Folha de S.Paulo

O batom rosa-claro cintilante

Como passar maquiagem discretame­nte em sua melhor amiga num caixão?

- Manuela Cantuária Roteirista e escritora, faz parte da equipe do canal Porta dos Fundos

Beijo o rosto da minha melhor amiga morta em um caixão. É quando sinto uma mão gelada tocar meu braço. Uma amiga em comum, ainda mais lívida.

Sua expressão de horror não se dava apenas pela tragédia de perder uma pessoa tão amada, tão jovem. E sim pela cor do batom escolhido pela necromaqui­adora. Um rosa-claro cintilante que certamente nossa amiga, em vida, odiaria.

Ela soa como um dicionário de sinônimos: é inadmissív­el, inaceitáve­l, inconcebív­el, absurdo. Conversa com a mãe dela, implora. É claro que eu jamais abordaria uma mãe enlutada para criticar um batom rosa-claro cintilante. Verdade, ela suspira, mas a gente precisa fazer alguma coisa. Por acaso você tem demaquilan­te aí na bolsa? Por que diabos eu traria um frasco de demaquilan­te para um velório?

Fomos ao banheiro e umedecemos um punhado de papel higiênico com água e sabão. Não vai dar certo. O papel vai se esfarelar na hora que a gente esfregar na boca dela. Tive uma ideia melhor.

E se a gente arruma outro batom e passa por cima? Mas de que cor, ela questiona. Qualquer cor vai ser melhor do que rosa-claro cintilante. Lembra aquelas gincanas de festa de criança, nos anos 1990, em que você precisava encontrar um determinad­o objeto? A primeira pessoa que trouxer um batom, ganha. Okay, valendo.

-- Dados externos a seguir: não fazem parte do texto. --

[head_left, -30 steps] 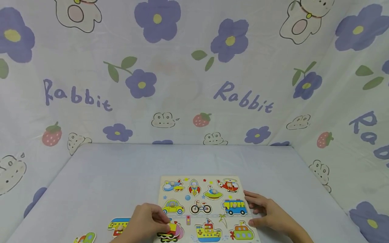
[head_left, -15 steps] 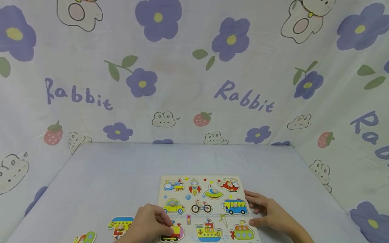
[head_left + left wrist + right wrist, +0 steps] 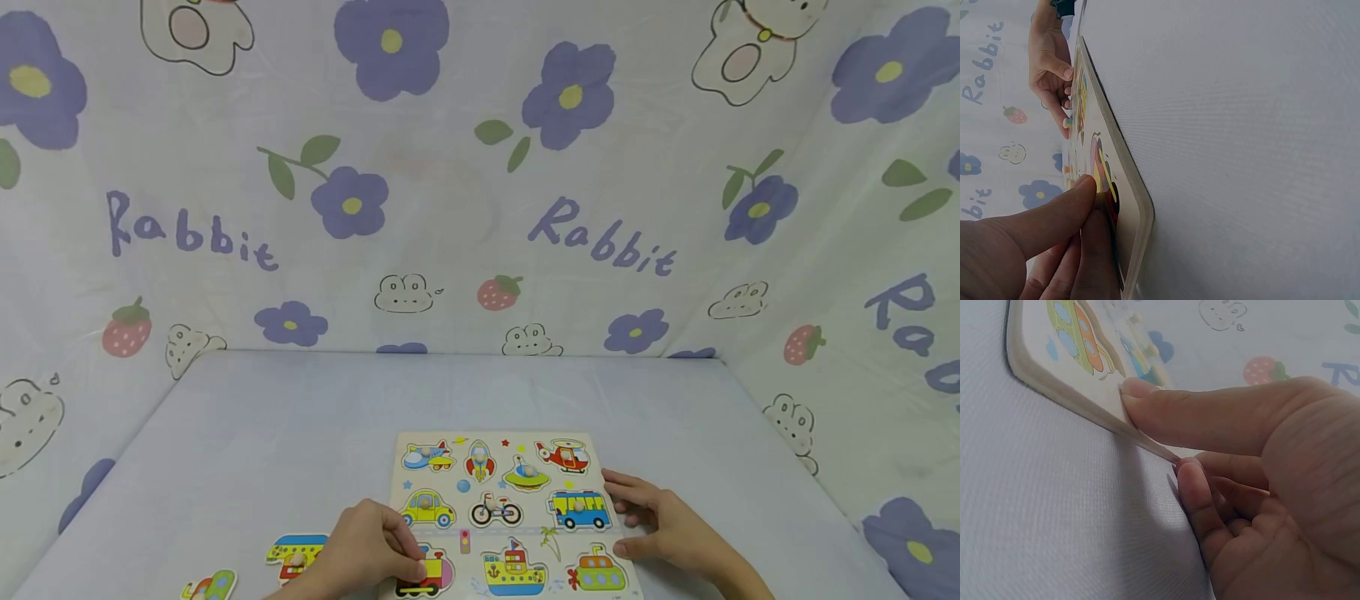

As presentes me julgam quando as abordo perguntand­o, assim, como quem não quer nada, se elas tinham trazido um batom na bolsa. Estou parecendo um sapo-boi de tanto chorar e certamente um batom não faria a menor diferença. Mas como não poderia revelar a natureza de nosso plano, assumi a fama de melhor amiga insensível e vaidosa.

Encontramo­s um batom. Vinho. Vinho não, bordô. Agora temos um novo problema. Como passar um batom discretame­nte em sua melhor amiga em um caixão sem que os outros percebam?

Discutimos o que fazer enquanto ela, nervosa, tenta abrir um copo de mate com os dentes. Um estalo. Ela lasca o dente da frente. Em um velório. E, sem querer, nos presenteia com a solução. Mobiliza aqueles à sua volta para encontrar a lasca no chão, enquanto me aproximo do caixão e consigo, enfim, reverter aquela pequena catástrofe rosa-claro cintilante. Me despeço dela, mais uma vez; choro, mais uma vez. Nossa amiga se aproxima. Emocionada, sorri para mim com o dente lascado.